YOUR TASK - Among the records below, find the line that has "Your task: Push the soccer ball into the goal"; from there, give the lines again exactly, and stop after the line that has "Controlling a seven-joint".

RECORDS SHOWN -
--------
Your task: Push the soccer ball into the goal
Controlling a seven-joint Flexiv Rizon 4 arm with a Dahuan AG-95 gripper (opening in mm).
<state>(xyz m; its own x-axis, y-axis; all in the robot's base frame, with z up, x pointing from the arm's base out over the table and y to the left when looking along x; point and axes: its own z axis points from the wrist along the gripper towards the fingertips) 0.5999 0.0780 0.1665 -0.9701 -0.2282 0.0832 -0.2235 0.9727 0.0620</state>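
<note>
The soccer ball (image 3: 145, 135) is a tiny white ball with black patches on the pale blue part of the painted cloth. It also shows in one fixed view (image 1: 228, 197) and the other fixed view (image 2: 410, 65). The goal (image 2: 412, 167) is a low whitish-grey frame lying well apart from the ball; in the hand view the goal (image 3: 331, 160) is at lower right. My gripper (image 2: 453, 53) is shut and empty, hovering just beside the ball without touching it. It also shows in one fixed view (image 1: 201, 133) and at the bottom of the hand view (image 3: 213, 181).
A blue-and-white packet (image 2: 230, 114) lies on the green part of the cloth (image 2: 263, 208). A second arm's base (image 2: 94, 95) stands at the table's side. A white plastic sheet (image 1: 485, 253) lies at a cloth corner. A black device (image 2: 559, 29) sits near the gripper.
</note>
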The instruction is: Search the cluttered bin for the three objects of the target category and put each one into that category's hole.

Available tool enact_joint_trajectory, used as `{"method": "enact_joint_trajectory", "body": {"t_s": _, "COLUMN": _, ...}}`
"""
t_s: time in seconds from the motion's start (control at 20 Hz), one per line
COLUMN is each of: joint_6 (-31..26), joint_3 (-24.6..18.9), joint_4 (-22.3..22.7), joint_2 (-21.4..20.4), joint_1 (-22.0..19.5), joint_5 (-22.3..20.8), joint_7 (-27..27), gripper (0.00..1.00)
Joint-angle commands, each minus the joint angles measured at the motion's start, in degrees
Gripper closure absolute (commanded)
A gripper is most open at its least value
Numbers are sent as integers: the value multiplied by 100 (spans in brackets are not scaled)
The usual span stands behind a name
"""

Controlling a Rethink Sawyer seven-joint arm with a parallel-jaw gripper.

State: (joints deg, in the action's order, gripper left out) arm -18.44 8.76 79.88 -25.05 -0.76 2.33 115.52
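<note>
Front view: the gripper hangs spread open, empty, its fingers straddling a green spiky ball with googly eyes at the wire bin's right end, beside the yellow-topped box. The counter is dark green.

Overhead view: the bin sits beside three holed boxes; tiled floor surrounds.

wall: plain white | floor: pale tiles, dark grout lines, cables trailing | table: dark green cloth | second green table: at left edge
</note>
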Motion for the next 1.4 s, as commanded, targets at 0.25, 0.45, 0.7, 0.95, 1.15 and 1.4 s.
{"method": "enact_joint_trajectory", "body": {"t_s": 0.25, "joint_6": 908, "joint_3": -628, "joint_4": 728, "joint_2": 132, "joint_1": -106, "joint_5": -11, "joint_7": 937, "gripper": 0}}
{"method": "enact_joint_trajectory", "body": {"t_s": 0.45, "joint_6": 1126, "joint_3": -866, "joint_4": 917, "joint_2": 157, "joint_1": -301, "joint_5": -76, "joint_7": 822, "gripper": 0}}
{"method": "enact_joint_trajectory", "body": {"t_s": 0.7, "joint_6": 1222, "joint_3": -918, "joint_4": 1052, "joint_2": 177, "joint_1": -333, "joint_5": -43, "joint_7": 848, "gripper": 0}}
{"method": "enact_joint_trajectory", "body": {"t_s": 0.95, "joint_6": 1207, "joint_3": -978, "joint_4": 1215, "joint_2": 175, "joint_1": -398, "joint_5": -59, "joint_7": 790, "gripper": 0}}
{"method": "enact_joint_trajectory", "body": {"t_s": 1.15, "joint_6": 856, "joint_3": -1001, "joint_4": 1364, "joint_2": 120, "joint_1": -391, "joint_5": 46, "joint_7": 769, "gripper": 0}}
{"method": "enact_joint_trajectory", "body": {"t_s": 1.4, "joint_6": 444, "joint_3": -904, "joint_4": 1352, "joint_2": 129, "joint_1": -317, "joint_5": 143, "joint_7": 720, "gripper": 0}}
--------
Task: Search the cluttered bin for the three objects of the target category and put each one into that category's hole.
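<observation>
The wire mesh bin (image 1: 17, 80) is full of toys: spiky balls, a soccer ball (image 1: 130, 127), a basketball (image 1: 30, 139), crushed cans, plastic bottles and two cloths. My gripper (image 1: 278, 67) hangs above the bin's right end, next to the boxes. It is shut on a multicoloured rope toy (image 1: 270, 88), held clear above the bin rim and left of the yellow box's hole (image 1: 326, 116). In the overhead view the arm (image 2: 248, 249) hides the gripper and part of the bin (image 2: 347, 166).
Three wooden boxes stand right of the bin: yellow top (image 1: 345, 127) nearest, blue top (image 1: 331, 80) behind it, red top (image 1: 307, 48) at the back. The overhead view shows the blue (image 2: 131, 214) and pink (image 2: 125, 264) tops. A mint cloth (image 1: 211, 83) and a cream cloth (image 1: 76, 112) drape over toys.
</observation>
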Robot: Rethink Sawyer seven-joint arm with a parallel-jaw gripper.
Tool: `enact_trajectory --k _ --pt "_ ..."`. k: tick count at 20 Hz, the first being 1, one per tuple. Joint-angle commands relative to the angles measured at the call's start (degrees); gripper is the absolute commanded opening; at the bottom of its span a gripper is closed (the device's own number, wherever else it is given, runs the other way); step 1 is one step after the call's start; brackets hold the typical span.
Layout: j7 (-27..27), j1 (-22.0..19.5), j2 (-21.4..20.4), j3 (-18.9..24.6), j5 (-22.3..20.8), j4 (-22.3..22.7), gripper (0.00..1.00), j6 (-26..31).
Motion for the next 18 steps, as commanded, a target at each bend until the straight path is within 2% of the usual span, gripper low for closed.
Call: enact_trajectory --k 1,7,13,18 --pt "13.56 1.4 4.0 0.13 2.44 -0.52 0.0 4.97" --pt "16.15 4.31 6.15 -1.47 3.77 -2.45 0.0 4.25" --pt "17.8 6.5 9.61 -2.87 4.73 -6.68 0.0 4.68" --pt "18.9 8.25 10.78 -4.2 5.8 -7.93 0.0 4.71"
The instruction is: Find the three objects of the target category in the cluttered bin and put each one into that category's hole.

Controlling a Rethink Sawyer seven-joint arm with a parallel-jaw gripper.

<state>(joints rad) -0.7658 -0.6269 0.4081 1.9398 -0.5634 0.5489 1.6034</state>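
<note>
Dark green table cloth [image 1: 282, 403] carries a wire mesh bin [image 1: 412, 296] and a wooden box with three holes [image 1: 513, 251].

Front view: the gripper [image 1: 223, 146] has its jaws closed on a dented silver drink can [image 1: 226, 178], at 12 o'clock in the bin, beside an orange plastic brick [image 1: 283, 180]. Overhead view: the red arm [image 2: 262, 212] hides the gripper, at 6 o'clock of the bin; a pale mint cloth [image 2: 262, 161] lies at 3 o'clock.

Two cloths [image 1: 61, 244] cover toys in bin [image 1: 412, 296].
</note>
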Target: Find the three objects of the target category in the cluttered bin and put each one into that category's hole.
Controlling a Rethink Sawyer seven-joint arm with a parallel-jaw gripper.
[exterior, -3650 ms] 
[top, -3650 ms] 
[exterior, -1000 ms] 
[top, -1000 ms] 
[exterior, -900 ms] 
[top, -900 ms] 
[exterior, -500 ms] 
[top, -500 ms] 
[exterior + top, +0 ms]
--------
RESPONSE TO THE TASK -
Your task: Push the soccer ball into the goal
Controlling a seven-joint Flexiv Rizon 4 arm with a Dahuan AG-95 gripper (opening in mm).

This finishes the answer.